UDC 519.8
MATHEMATICS
Submitted 1967-01-01 | RussiaRxiv: ru-196701.64429 | Translated from Russian

Full Text

UDC 519.8

MATHEMATICS

V. F. DEM’YANOV

SUCCESSIVE APPROXIMATIONS FOR FINDING SADDLE POINTS

(Presented by Academician L. V. Kantorovich on 9 I 1967)

1°. Statement of the problem. Of great interest is the problem of finding saddle points of functions \((^{1-3})\). The problem of finding the minimax of a continuously differentiable function was considered in \((^4)\).

Let \(f(X,Y)\) be a function continuously differentiable on \(\Omega_X \times \Omega_Y\), and let the sets \(\Omega_X \subset E_n\) and \(\Omega_Y \subset E_m\) be convex, closed, and bounded.

Let \((X^*,Y^*)\) be a saddle point of the function \(f(X,Y)\) on \(\Omega_X \times \Omega_Y\), i.e., for all \(X \in \Omega_X,\ Y \in \Omega_Y\),

\[ f(X,Y^*) \leq f(X^*,Y^*) \leq f(X^*,Y); \tag{1} \]

then

\[ f(X^*,Y^*)=\max_{X\in\Omega_X} f(X,Y^*)=\min_{Y\in\Omega_Y} f(X^*,Y). \tag{2} \]
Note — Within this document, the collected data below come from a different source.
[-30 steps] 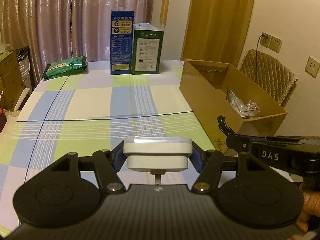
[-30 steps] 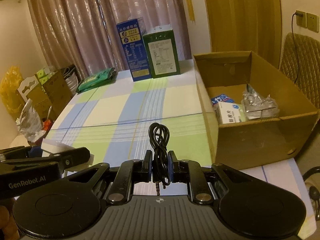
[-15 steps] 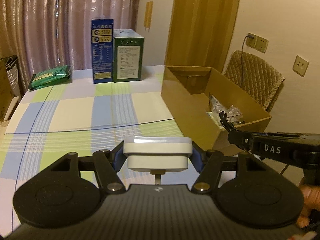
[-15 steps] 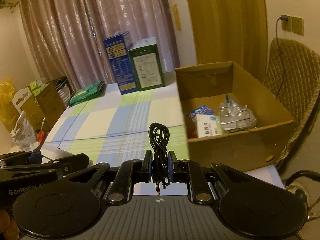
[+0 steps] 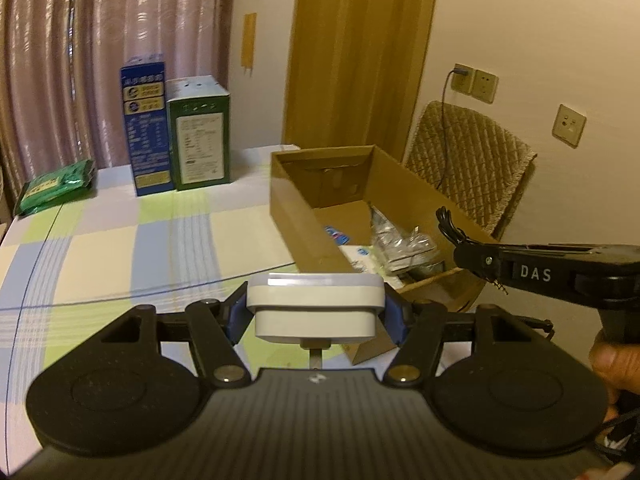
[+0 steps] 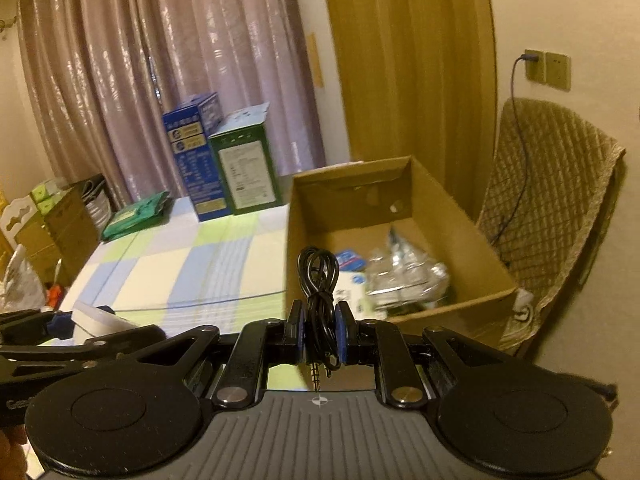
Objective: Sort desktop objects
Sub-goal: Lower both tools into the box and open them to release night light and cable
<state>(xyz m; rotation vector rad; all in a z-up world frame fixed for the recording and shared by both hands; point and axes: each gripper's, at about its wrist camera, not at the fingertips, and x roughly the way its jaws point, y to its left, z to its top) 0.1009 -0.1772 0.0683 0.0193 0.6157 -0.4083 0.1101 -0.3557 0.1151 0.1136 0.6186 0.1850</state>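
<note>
White charger [image 5: 316,307] pinched flat in left hand-held gripper [image 5: 316,312], held above checkered bench [image 5: 120,248] near cardboard box [image 5: 296,216]. Coiled black audio cable [image 6: 318,280] clamped upright in right hand-held gripper [image 6: 320,336], plug hanging below, just before box's near wall. Inside box: crinkled clear packets [image 6: 404,276], white-blue cartons [image 6: 352,284].

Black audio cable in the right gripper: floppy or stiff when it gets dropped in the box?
Probably floppy: the black audio cable is a thin coiled bundle, its loops standing above the right gripper and plugs dangling below. Likely light, so it may snag on the pads. It should slump inside the cardboard box, not roll.
</note>
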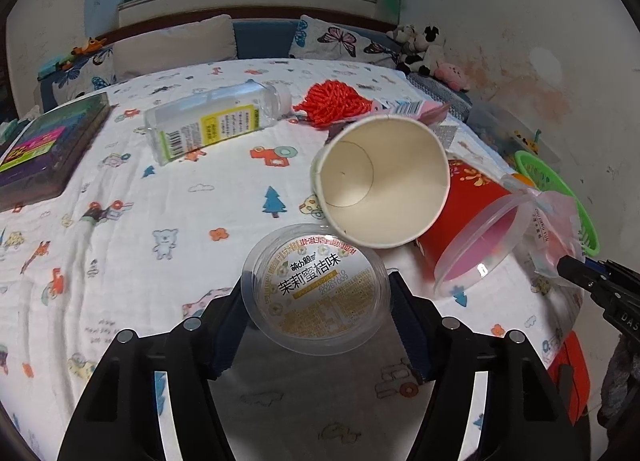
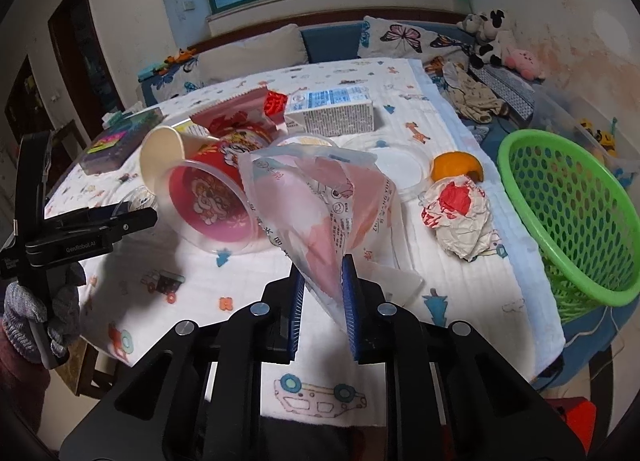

We shall call the function \(f(X,Y)\) concave-convex if, for every fixed \(Y \in \Omega_Y\), the function \(f_Y(X) \equiv f(X,Y)\) is concave in \(X\) on \(\Omega_X\), and for every fixed \(X \in \Omega_X\), the function \(f_X(Y) \equiv f(X,Y)\) is convex in \(Y\) on \(\Omega_Y\).

It is required to find a saddle point of the function \(f(X,Y)\) on \(\Omega_X \times \Omega_Y\).

As is not difficult to see, the following is true (for example, see \((^5)\)).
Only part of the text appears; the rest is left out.